Das Erhabene ist etwas anderes als das Schöne; Pseudo-Longinos hätte den Begriff des Erhabenen nicht bemühen müssen, wenn das, was er darunter faßt, ohne weiteres im Begriff des Schönen aufginge. Es ist für Pseudo-Longinos vor allem das produktive Übermaß, das Hinausdrängende, Grenzüberschreitende, der Zug ins Unendliche, alles das, was das Schöne sprengt, das ja, geprägt durch die griechische Klassik, in der Form der Geschlossenheit gedacht wurde. Denkt man das Schöne dagegen auch in der Form der Offenheit, dann kann das Erhabene auch als besonders dynamische Form des Schönen verstanden werden. Auf der anderen Seite verarbeitet Pseudo-Longinos Realitätserfahrungen, die es schwer machen, überhaupt ein Gegenbild zu entwerfen - es muß der gesellschaftlichen Unordnung und Disharmonie, der Niedrigkeit in allen denkbaren Formen standhalten.

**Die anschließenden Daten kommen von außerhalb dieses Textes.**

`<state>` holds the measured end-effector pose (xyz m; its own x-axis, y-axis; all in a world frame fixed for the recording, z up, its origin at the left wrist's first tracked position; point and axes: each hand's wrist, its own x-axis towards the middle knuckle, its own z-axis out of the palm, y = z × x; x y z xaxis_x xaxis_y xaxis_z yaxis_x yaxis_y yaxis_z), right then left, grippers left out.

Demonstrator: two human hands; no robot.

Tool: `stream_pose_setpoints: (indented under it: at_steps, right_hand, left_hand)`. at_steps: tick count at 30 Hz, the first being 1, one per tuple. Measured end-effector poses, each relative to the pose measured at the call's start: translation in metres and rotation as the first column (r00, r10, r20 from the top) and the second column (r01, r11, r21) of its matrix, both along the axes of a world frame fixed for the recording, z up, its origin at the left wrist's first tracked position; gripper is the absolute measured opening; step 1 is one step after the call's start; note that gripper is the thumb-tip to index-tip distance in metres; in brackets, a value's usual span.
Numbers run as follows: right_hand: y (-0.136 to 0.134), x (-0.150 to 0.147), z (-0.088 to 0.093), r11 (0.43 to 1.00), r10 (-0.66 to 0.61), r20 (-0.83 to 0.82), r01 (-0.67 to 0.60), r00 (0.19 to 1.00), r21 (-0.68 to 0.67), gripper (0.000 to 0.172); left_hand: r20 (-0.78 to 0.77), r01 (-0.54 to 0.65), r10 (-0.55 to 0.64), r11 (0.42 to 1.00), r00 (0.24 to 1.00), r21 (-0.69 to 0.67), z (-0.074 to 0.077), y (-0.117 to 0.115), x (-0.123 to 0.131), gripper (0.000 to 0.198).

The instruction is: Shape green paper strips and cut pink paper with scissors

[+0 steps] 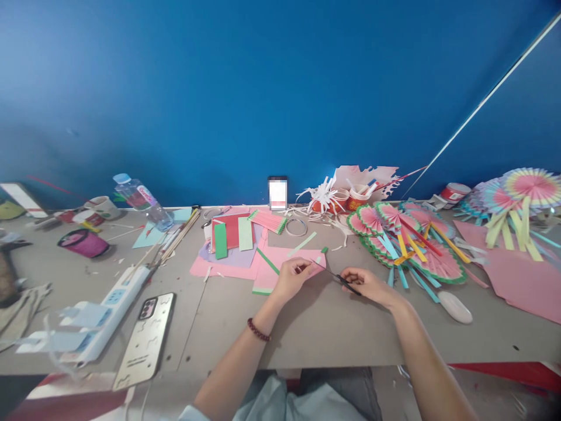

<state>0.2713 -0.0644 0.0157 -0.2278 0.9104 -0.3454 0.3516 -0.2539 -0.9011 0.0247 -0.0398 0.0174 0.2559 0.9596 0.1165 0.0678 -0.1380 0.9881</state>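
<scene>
My right hand (366,285) is closed on the handles of black scissors (349,285), whose blades point left toward my other hand. My left hand (294,277) has its fingers pinched together near the blade tips, over a pink paper sheet (274,264); what it holds is too small to make out. A dark green strip (267,261) lies on that sheet, left of my left hand. Behind my hands are a pale green strip (302,244) and a small green piece (324,250).
Folded paper fans (397,219) and a white mouse (456,307) lie right of my hands. On the left are a phone (146,339), a power strip (114,310) and a tilted bottle (144,200). A lit phone (277,193) stands against the blue wall.
</scene>
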Motion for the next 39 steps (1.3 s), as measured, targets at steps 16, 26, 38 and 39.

In der »Ästhetik des Widerstands«, spielt das Schönheitsproblem eine entscheidende Rolle, nicht nur als Problem der künstlerischen Gestaltung, worauf wir noch zu sprechen kommen, sondern in erster Linie als soziale Verhaltensqualität. Dieser Schönheitsbegriff wird keineswegs nur dadurch faßbar, daß ihn der norwegische Spanienkämpfer und Schriftsteller Grieg in einem charakteristischen Handlungszusammenhang als sein Bekenntnis, als persönliche Selbstbehauptungsformel, ausspricht: »Schönheit ist Handlung.« Das wäre zu wenig. Grieg fügt hinzu: »In der großzügigen Tat finden wir Harmonie.« /55/
Selbst wenn es fraglich ist, ob die schöne Tat schon im Widerstand realisiert wird, ist sie das Ideal, auf das alle Widerstandshandlungen unausgesprochen bezogen werden. Die Anstrengung, mitten im Dröhnen, Geschrei und Röcheln auszuharren, läßt Großzügigkeit im Handeln, auch im Denken und Fühlen, nur im Ausnahmefall zu. Hinzu kommt: »Auch der Haß gegen die Niedrigkeit /Verzerrt die Züge« /56/ - der Widerstand ist auch durch sein Gegenteil, das Niedrige und Schreckliche, gezeichnet. Da sind Verkrampfungen und Verzerrungen, Mißverständnisse und Verdächtigungen, Ignoranz und Indolenz. Es ist das Große an Peter Weiss' Roman, daß er auch die verhängnisvollen Irrtümer und Entstellungen in den eigenen Reihen zeigt, die Gefährdung der »dritten Sache«, die die Kämpfenden verbindet, durch Mißtrauen, Geltungsdrang und Selbstzerfleischung. Doch diese Widersprüche heben die Erhabenheit des Widerstands nicht auf: Es muß auch dem Widerschein des Schrecklichen, seiner Spiegelung in den eigenen Reihen widerstanden werden. Hier verbindet sich das Erhabene in besonderer Weise mit dem Tragischen. Ein so ungeheurer Druck lastet auf den Handelnden, daß die schöne Tat nicht zur Entfaltung kommen kann, doch als Ideal wird Schönheit nicht preisgegeben, sie ist die ungezwungene Einheit von Sinn und Sinnlichkeit im menschlichen Handeln, frei von Verkrampfungen, Verzerrungen, Eitelkeiten, Winkelzügen, von Engstirnigkeit und Fühllosigkeit.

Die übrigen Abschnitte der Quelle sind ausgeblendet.